Quien reciba la banda presidencial el 8 de mayo de 2026 no tendrá un cheque en blanco, sino una factura vencida. La narrativa oficial y las cifras superficiales sugieren que el próximo gobierno heredará una casa ordenada, cimentada sobre superávits primarios y un déficit financiero bajo control. Sin embargo, una lectura profunda de la realidad económica como la que realizamos en El Financiero en esta edición revela que esa estabilidad es, en el mejor de los casos, frágil; y en el peor, una ilusión contable sostenida a costa de la erosión del tejido social y productivo del país. La próxima administración marcará el fin de la inercia: se acabaron los márgenes para posponer decisiones estructurales y “patear la bola” hacia el futuro.
El ajuste fiscal iniciado en 2018 cumplió su misión de emergencia: evitó el naufragio ante la crisis de deuda inminente. Fue un torniquete efectivo. No obstante, siete años después, es evidente que la estrategia de contención ha tocado techo. La estabilidad financiera actual se ha logrado mediante la asfixia presupuestaria de sectores vitales, no a través de una bonanza real. Las cifras del Ministerio de Hacienda y el Banco Central, que proyectan cuentas ordenadas para el próximo bienio, asumen peligrosamente que el país puede seguir operando con una inversión social bajo mínimos históricos.
El síntoma más alarmante de este agotamiento es el estancamiento de los ingresos tributarios. Tras el rebote pospandemia, el crecimiento de la recaudación se ha desplomado. Las causas son múltiples y estructurales y entre ellos se encuentran una economía interna debilitada, un tipo de cambio que ha afectado a distintos sectores productivos y la erosión natural de tributos específicos como el de los combustibles ante la electrificación vehicular.
Este escenario plantea una encrucijada matemática y política inevitable para el gobierno entrante.
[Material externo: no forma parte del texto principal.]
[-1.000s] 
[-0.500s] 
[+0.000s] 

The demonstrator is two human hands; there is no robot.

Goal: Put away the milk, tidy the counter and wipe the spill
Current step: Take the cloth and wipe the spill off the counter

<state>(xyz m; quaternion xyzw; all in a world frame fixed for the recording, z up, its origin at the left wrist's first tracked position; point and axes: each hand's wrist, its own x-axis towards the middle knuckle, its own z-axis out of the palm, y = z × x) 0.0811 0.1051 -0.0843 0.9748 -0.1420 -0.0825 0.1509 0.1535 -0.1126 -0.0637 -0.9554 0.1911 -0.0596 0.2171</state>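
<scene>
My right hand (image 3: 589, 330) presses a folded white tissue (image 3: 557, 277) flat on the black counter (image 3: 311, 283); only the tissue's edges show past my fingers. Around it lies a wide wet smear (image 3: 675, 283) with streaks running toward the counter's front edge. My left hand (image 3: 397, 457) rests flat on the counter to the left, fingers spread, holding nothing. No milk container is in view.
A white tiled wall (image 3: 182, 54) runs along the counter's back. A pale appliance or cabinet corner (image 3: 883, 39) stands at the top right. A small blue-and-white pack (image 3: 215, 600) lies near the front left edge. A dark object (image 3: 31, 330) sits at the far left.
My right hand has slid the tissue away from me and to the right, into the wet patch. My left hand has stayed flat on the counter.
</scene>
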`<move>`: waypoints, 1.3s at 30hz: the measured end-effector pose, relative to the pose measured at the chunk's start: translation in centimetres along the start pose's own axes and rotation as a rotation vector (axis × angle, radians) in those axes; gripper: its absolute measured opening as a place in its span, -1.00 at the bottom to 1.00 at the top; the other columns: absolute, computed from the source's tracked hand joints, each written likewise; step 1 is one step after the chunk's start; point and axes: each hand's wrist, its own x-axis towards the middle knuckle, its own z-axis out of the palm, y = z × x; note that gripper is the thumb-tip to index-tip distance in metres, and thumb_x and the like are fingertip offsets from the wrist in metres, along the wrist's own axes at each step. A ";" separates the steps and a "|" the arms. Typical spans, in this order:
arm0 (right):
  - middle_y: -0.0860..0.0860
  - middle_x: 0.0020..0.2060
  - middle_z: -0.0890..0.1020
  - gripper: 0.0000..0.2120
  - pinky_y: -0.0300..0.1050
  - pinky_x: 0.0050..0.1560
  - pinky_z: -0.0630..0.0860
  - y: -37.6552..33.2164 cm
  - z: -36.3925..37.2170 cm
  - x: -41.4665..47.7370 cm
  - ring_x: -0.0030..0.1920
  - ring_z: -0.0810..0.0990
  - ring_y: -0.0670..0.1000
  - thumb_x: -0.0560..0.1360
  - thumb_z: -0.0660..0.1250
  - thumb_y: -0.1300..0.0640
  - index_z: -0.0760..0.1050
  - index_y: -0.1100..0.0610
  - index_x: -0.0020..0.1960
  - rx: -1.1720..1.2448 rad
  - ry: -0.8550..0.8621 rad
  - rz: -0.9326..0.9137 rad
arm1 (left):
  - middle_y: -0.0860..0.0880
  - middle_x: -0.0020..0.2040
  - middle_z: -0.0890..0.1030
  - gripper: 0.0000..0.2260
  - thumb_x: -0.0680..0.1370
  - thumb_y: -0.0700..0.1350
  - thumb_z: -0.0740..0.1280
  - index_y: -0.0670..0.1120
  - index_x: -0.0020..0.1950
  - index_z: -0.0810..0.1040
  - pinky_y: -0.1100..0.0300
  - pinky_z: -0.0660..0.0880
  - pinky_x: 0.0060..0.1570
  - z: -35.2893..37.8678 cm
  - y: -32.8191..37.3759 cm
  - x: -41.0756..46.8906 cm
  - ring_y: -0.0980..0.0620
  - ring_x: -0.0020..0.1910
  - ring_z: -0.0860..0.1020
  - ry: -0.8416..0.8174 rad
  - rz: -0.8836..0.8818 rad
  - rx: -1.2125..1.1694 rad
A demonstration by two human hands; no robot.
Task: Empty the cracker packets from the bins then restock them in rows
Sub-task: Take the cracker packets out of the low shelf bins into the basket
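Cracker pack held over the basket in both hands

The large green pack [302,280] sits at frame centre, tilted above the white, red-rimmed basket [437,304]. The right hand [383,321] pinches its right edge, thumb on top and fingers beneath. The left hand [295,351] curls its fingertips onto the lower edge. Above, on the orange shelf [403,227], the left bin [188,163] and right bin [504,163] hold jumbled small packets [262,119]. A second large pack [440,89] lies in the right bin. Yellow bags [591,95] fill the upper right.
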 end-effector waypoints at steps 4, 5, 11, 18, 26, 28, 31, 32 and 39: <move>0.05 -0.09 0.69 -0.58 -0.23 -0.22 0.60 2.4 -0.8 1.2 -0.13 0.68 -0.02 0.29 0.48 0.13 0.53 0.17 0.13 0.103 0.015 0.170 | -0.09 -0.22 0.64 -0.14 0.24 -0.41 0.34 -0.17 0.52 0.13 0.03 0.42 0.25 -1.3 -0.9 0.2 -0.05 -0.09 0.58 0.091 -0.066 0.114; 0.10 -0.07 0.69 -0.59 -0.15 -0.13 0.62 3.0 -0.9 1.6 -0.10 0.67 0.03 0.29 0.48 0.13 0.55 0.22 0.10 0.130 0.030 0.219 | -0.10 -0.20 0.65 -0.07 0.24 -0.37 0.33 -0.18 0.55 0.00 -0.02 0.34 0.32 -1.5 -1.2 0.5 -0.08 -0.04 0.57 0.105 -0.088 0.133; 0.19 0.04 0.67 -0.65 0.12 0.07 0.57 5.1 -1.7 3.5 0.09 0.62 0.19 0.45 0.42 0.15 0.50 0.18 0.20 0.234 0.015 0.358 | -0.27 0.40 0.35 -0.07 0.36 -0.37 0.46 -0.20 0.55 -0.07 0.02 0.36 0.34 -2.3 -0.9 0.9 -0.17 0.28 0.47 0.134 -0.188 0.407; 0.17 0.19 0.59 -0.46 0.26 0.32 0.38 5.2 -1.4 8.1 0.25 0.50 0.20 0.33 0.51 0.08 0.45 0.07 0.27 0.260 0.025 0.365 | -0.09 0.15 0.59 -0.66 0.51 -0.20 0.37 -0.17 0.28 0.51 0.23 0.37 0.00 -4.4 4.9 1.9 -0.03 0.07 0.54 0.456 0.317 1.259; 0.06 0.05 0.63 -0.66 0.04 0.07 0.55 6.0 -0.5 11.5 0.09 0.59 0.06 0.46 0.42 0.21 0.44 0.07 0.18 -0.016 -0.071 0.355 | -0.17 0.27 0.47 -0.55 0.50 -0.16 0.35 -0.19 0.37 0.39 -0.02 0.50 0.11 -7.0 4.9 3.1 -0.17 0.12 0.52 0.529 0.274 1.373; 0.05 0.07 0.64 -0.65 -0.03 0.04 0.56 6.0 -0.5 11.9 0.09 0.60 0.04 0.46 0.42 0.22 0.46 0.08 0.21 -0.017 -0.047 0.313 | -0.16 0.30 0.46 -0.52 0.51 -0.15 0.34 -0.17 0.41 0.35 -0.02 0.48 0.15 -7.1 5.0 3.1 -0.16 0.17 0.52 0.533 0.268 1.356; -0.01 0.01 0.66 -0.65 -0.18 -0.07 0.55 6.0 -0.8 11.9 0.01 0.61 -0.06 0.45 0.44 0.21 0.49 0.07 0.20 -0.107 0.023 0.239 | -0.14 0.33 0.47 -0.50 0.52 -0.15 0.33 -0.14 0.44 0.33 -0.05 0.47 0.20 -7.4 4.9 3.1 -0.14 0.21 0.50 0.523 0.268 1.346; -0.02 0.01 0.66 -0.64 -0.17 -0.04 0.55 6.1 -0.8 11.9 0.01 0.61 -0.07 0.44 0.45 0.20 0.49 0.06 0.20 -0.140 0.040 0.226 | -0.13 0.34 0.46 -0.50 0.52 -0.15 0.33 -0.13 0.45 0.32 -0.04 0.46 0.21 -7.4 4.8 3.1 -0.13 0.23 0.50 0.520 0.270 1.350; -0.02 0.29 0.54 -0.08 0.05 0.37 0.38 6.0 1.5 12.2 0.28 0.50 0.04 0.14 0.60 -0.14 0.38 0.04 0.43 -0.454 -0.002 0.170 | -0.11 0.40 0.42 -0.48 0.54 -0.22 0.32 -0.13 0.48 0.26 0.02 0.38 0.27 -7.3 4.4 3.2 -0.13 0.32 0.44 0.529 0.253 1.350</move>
Con ingresos estancados, la capacidad de maniobra para atender las crisis simultáneas en educación, seguridad e infraestructura es prácticamente nula. No es un secreto para nadie que el deterioro de los servicios públicos ha llegado a un punto de inflexión. Un presupuesto educativo que apenas roza el 5% del PIB —lejos del mandato constitucional y de los niveles de hace una década— y una crisis de inseguridad ciudadana sin precedentes no se resuelven con inercia administrativa. Requieren recursos frescos que hoy no existen.
A esta ecuación interna se suma una variable externa de alto riesgo: el retorno de políticas aislacionistas en Estados Unidos bajo la figura de Donald Trump. La dependencia excesiva del motor externo, específicamente de las Zonas Francas, se revela ahora como una vulnerabilidad estratégica. Si bien este sector ha sido el gran dinamizador del crecimiento, la amenaza de un arancel del 15% sobre productos costarricenses y la presión para relocalizar inversiones en Norteamérica obligan a Costa Rica a repensar su modelo. No podemos seguir apostando todo a un solo motor que ahora enfrenta nubarrones, mientras el otro motor —la economía local, que genera el 85% de la producción y la gran mayoría del empleo— avanza a un ritmo mediocre menor al 3%.
La administración 2026-2030 tendrá la ingrata pero necesaria tarea de enfrentar lo que se ha evitado: la insuficiencia estructural de las finanzas públicas para sostener el Estado Social de Derecho. La deuda del Estado con la Caja Costarricense de Seguro Social (CCSS), que ya alcanza los ¢4 billones, es el recordatorio más pesado de estas obligaciones postergadas.
Las opciones son limitadas y todas impopulares. El país deberá explorar vías para mejorar la recaudación sin estrangular la producción. Esto puede implicar una fiscalización mucho más rigurosa, cuenta de las transacciones digitales y transferencias comerciales, y, quizás, la reapertura de discusiones tributarias que se creían cerradas. Pero ninguna medida fiscal será sostenible si no se logra reactivar la economía doméstica. Urge una política de fomento productivo para el agro y la industria local que deje de ser una promesa retórica y se convierta en acción ejecutiva.
Existe, además, una espada de Damocles sobre la cabeza del próximo gobierno: si la deuda pública supera nuevamente el umbral del 60% del PIB —escenario probable a partir de 2026—, se activarían de nuevo las restricciones más severas de la regla fiscal.
La estabilidad macroeconómica es una condición necesaria, pero no suficiente para el desarrollo. El próximo presidente no podrá limitarse a ser un administrador de la escasez ni un espectador de las variables monetarias. Deberá ser un reformador capaz de construir un sistema de ingresos robusto y una economía diversificada. Seguir administrando la inercia ya no es una opción; es la receta para convertir las grietas actuales en una fractura institucional irreparable.